However, revisions started appearing to this sentiment as well, when in his Arcades Project, Walter
Benjamin went away from the traditional explanation and linked “self-censorship of women to
perceptions of class difference”, he cites George Simmel’s I883 argument regarding the “tyranny” of
fashion and how some women submit to maintain social status, something we notice in some of
Shaw’s plays (‘Pygmalion’ is one such play par excellence). Benjamin tweaks Simmel’s argument by
stating “the nature of women’s commodification has changed in order to reflect changing conditions
of capitalism”. Thus, newer fashions came to be favoured with each age, masking individual
expressions in its wake. “Flanerie”, “Flaneur” or even the ‘Flaneuse” thus became linked in a single
chain for the first time, one could liken this condition to that of Thorstein Veblen’s conception of
“conspicuous consumption”, where in purchase of certain goods became a signifier of something
else: wealth, affluence or even intellect.

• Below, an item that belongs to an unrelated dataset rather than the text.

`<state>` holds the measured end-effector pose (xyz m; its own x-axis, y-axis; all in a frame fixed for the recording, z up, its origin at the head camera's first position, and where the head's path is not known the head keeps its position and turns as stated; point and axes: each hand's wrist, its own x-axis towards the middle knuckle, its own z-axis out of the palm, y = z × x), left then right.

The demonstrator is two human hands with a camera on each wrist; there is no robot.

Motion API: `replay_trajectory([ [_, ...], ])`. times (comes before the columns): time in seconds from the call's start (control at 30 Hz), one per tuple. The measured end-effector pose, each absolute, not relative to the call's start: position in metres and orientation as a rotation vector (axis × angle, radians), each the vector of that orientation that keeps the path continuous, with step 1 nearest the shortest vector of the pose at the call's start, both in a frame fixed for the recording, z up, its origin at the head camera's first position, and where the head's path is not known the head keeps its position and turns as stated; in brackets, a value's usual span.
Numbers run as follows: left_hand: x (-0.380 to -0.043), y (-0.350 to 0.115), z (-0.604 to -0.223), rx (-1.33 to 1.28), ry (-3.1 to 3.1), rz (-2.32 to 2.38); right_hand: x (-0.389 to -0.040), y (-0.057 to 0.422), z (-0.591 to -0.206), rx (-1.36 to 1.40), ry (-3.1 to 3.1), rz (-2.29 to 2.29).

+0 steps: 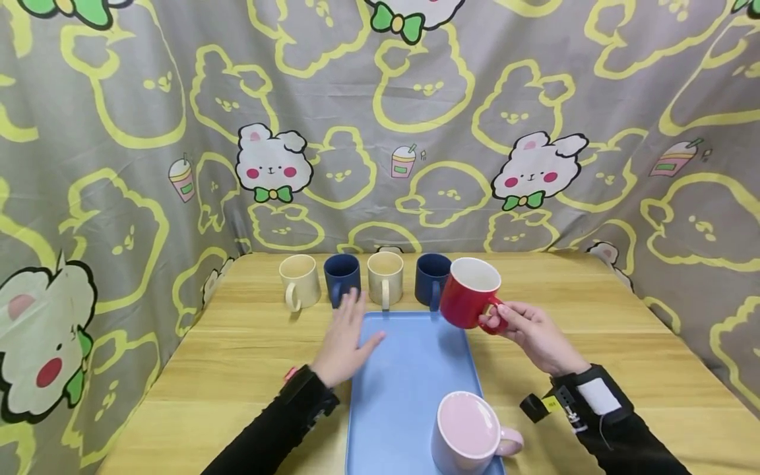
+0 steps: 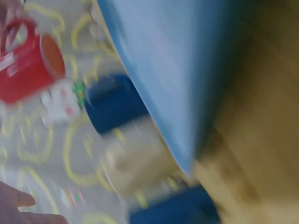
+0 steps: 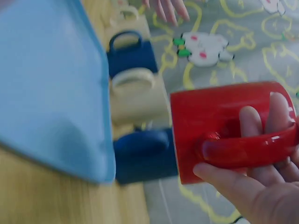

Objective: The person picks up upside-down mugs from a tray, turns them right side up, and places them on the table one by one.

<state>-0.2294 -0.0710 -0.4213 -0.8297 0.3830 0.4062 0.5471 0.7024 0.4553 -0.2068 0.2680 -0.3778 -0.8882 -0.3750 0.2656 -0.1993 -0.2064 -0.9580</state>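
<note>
My right hand (image 1: 537, 333) holds a red mug (image 1: 469, 293) by its handle, up over the far right corner of the blue tray (image 1: 410, 369). The mug is white inside and slightly tilted; in the right wrist view the fingers pass through the handle (image 3: 252, 151). My left hand (image 1: 344, 340) hovers over the tray's left edge with fingers spread, holding nothing. A pink mug (image 1: 466, 429) stands on the tray's near right corner, handle to the right. Behind the tray stand a cream mug (image 1: 299, 282), a navy mug (image 1: 342, 274), another cream mug (image 1: 386, 274) and another navy mug (image 1: 431, 277).
The wooden table (image 1: 237, 369) carries the tray and the row of mugs along its far side. A grey patterned curtain (image 1: 368, 99) hangs behind and at both sides. A strap with a dangling black end (image 1: 534, 408) is on the right wrist.
</note>
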Motion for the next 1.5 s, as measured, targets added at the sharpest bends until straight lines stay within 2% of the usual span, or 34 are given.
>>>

Coming back to the topic at hand, my beliefs on the matter somewhat echo Lauren Elkin’s own idea
that the “flaneuse” had existed throughout the time as did the flaneur, however, she remained
largely trapped to her occupations such as the shop girl, the teacher, the journalist or even
Benjamin’s favourite, “the ragpicker”.

However, when I think of the topic at hand; that of the Flaneuse, I am vaguely reminded of the Edgar
Degas painting titled “Mary Cassatt at Louvre”. She perhaps, belonged to the first generation of such
women who had crossed seas, lured by the artistic decadence of Paris. However, unlike numerous
others, Mary Cassatt herself was an artist of repute; she in fact became a key collaborator with
Degas for a long time. What remains interesting and a matter of analytic debate as to how in spite of
being one of first flaneuses, she concentrated mostly on paintings of images of the social and private
lives of women, with particular emphasis on the intimate bonds between mothers and children.

Edgar Degas, Mary Cassatt at the Louvre: The Etruscan Gallery,1879–1880, soft ground etching,
drypoint

The interesting fact about the above painting, becomes interesting when “read” in relation with the
following lines from Charles Baudelaire’s “A Passer By” (translated by William Aggeler, The Flowers
of Evil (Fresno, CA: Academy Library Guild, 1954):
“Agile and graceful, her leg was like a statue's.

Tense as in a delirium, I drank

From her eyes, pale sky where tempests germinate,

The sweetness that enthralls and the pleasure that kills.

A lightning flash... then night! Fleeting beauty

By whose glance I was suddenly reborn,

Will I see you no more before eternity?”

Everything at once remains reduced to the level of the gaze; not the mythic sexualised gaze, but the
gaze of the “flaneur” or the flaneuse”. This painting at once becomes an interesting subject as the
painting-within-the-painting is observed by “flaneuse”, and the situation imagined by Degas himself
as a flaneur.

Hope Mirrlees’ ‘Paris: A Poem’ and Balzac’s “Gastronomy of the Eye”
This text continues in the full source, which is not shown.